The latest USA Today report on college athletic departments’ finances, for the 2016-7 fiscal year, has emerged. Good news for Georgia: it’s one of seven D-1 schools with revenues exceeding $150 million, something I expect to continue with a bang in the next fiscal cycle. Even better, it ranks nineteenth in expenses, which means it turned close to a $40 million profit even after transferring $4,500,000 back to the school.
Before some of you go there, I have no problem with turning a large profit, as long as the money is spent wisely in the pursuit of excellence. (Well, other than charging student fees when your profit margin exceeds 25%, that is.) But it also means that I do think whining about the sanctity of the reserve fund in times like these as a defense to implementing a master plan for athletic facilities is weak beer.
It’s not the worst thing in the world, of course. This is worse.
A few weeks before the football season last August, a Washington State University vice president sent an urgent message to the athletic director.
The topic was deficit spending in the athletic department, which had ballooned to a cumulative debt to the university of $67 million…
The messages were obtained by USA TODAY Sports as part of a public-records request and are part of an ongoing financial drama that has unfolded in some parts of major college sports – not just at Washington State, but at other schools that might be described as the underclass of the upper class. Besides WSU, these include the University of California and other Power 5 conference institutions that have dug their own holes and struggled to avoid getting buried in them.
They are not broke. They simply overspent their means by tens of millions as they tried to keep up with their richer rivals in coaches’ pay and opulent facilities. And though such pressure to compete is nothing new, their deficit spending and subsidies have accelerated to unprecedented heights since 2011, even as their collective revenues have shot up by nearly 50% since then, largely because of lucrative television and media contracts.
Their problem is a bit of a paradox.
Not really. But it does much to explain the current state of whoredom that characterizes college sports.
These schools make more money than ever. Since they began emerging from the Great Recession in fiscal year 2011, their combined revenue has rocketed from $5.6 billion to $8.3 billion in 2017, not adjusted for inflation. That’s according to data for the 108 public schools tracked by USA TODAY Sports in the Football Bowl Subdivision (FBS), in partnership with Syracuse University’s S.I. Newhouse School of Public Communications.

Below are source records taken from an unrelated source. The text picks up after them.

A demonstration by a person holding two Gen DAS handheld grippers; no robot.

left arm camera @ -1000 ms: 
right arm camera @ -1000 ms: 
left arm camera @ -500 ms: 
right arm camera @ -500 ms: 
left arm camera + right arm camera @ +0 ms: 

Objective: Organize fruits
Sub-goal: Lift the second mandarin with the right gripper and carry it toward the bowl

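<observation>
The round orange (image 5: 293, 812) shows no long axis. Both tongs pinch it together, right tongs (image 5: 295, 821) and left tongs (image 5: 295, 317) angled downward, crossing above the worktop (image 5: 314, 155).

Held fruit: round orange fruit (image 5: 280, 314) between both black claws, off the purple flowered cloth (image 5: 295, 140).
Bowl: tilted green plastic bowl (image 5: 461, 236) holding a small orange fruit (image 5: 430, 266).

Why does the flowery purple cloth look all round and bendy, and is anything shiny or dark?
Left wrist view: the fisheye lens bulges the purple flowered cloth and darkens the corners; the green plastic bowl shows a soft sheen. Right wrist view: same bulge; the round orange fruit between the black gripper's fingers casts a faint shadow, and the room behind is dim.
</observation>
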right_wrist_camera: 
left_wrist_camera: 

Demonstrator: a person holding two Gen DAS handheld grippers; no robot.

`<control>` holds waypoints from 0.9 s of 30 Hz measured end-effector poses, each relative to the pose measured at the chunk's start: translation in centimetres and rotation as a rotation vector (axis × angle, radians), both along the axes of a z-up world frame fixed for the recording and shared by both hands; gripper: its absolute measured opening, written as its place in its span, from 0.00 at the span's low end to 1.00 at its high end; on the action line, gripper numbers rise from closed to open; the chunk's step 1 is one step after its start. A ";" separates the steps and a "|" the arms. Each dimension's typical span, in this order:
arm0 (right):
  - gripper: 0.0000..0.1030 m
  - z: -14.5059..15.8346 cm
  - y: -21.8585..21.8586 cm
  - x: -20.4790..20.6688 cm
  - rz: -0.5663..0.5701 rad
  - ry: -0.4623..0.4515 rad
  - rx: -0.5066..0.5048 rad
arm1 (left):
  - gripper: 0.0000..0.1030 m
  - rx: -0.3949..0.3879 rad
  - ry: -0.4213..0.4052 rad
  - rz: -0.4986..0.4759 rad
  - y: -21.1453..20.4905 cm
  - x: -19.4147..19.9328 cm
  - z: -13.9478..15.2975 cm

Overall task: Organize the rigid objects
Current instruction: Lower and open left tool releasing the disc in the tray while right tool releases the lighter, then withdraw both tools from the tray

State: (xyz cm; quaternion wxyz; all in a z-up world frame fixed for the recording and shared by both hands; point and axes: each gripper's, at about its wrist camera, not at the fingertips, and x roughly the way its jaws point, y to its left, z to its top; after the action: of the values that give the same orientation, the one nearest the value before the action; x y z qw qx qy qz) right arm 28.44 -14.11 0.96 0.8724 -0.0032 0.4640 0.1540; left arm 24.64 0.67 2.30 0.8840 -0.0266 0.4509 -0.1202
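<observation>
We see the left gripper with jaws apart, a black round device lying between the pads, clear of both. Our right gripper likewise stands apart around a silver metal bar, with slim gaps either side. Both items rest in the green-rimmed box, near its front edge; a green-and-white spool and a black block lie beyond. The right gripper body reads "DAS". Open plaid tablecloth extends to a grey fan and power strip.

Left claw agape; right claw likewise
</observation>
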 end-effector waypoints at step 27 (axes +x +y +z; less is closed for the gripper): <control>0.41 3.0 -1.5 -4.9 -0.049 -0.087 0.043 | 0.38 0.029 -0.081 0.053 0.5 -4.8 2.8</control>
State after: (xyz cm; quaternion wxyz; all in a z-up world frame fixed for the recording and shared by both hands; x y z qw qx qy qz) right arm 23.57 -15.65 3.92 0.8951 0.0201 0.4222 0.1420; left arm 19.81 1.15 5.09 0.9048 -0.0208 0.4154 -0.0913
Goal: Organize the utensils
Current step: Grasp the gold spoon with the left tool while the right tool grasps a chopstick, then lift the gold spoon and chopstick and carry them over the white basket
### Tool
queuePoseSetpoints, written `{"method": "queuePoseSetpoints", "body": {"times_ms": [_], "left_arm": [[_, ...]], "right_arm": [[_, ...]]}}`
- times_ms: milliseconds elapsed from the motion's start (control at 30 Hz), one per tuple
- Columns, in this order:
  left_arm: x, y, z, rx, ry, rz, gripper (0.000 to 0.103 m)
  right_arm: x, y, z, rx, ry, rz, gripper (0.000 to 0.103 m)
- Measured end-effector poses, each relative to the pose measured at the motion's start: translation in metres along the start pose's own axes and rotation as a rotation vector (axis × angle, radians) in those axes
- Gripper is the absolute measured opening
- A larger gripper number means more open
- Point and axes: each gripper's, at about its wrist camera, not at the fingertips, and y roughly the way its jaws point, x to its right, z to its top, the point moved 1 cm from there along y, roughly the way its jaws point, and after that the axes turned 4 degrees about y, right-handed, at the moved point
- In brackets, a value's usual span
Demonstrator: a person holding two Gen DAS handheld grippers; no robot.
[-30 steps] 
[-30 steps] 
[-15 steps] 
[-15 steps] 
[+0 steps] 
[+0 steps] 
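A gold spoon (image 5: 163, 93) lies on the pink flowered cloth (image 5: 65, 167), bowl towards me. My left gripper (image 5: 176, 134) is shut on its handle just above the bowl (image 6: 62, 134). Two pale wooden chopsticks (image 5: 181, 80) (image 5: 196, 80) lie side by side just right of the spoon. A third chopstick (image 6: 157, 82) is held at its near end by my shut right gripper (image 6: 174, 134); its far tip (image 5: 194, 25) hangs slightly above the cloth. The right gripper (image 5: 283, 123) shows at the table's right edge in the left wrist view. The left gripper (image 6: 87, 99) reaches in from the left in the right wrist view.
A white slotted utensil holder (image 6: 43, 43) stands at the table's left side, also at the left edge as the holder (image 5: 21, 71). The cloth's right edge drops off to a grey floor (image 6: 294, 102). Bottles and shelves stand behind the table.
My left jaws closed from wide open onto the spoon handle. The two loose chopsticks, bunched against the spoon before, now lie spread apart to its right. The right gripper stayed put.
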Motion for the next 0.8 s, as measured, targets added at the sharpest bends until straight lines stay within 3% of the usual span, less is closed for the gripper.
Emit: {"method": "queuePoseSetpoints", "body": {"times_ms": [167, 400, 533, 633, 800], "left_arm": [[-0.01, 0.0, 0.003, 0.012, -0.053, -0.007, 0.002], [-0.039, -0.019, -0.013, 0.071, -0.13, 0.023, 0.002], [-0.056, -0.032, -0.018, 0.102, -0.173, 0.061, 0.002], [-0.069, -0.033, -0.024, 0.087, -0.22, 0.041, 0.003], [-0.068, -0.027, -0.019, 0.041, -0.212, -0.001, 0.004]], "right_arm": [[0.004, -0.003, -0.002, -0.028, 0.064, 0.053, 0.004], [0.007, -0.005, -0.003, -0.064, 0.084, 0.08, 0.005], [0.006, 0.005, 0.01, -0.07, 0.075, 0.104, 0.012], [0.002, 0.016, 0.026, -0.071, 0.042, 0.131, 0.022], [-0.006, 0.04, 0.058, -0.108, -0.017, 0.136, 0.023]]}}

Yet instead of being financially relieved by this revenue boom, 18 of them burned through it and still posted annual deficits of more than $1 million in fiscal year 2017, compared to seven at that level in 2011. WSU athletics has run deficits for seven straight years, drawing scrutiny from state legislators.
They don’t know how to spend wisely; they only know that they believe they have to spend, and spend blindly, to be competitive.
And the department deficit problem he inherited is projected to be even worse than those e-mails described last year – $85 million in debt to the university by 2023. That debt was rung up largely because of spending increases in coaching pay and facilities for football – namely $130 million to renovate the football stadium and build a five-story football headquarters.
“He took this place out of the stone ages,” Chun said of Moos and the spending he pushed to modernize Cougar athletics.
Moos said “everybody was fully aware” of the debt WSU was taking on with these investments at the time, including the state legislature and WSU regents. “It’s like somebody woke up in the middle of the night and said ‘I’m shocked. I’m shocked that we have a deficit,’ ” Moos told USA TODAY Sports. If WSU hadn’t invested like this, he said the Cougars “would have been left in the dust.”
Thinking like this is why I chuckled the other day when a commenter defended McGarity by saying he acts just like every other college AD. Dude, that’s not a compliment.
There’s only one cure for their illness and that’s more
cowbell money — from the students…
WSU even hopes to convince students to approve a fee increase to fund athletics, up from the current $25 per student per semester to fund its football stadium renovation.
… the fan base and from, most importantly, television. Even if and when they get it, though, it won’t stop an arms race that most schools can’t afford. The trend, if anything, is accelerating away from them.
– What kind of growth do this year’s figures reflect? Not adjusting for inflation, consider the following table showing the number of schools at certain benchmark figures over time:
Total expense $80 million+ $100 million+ $120 million+ $140 million+
2017 51 32 17 7
2012 25 10 2 0
2007 5 1 0 0
Total revenue $80 million+ $100 million+ $120 million+ $140 million+
2017 51 31 23 15
2012 28 13 5 3
2007 9 3 0 0
– The gap between the top revenue total and the bottom revenue total has opened wider than ever.
In 2017, Texas had the greatest at $214.8 million, Alabama A&M the lowest at $3.3 million.
In 2012, Texas had the greatest at $163.3 million, New Orleans the lowest at $3.1 million.
In 2007, Ohio State had the greatest at $109.4 million, Coppin State the lowest at $2 million.
There’s never enough. There never will be enough.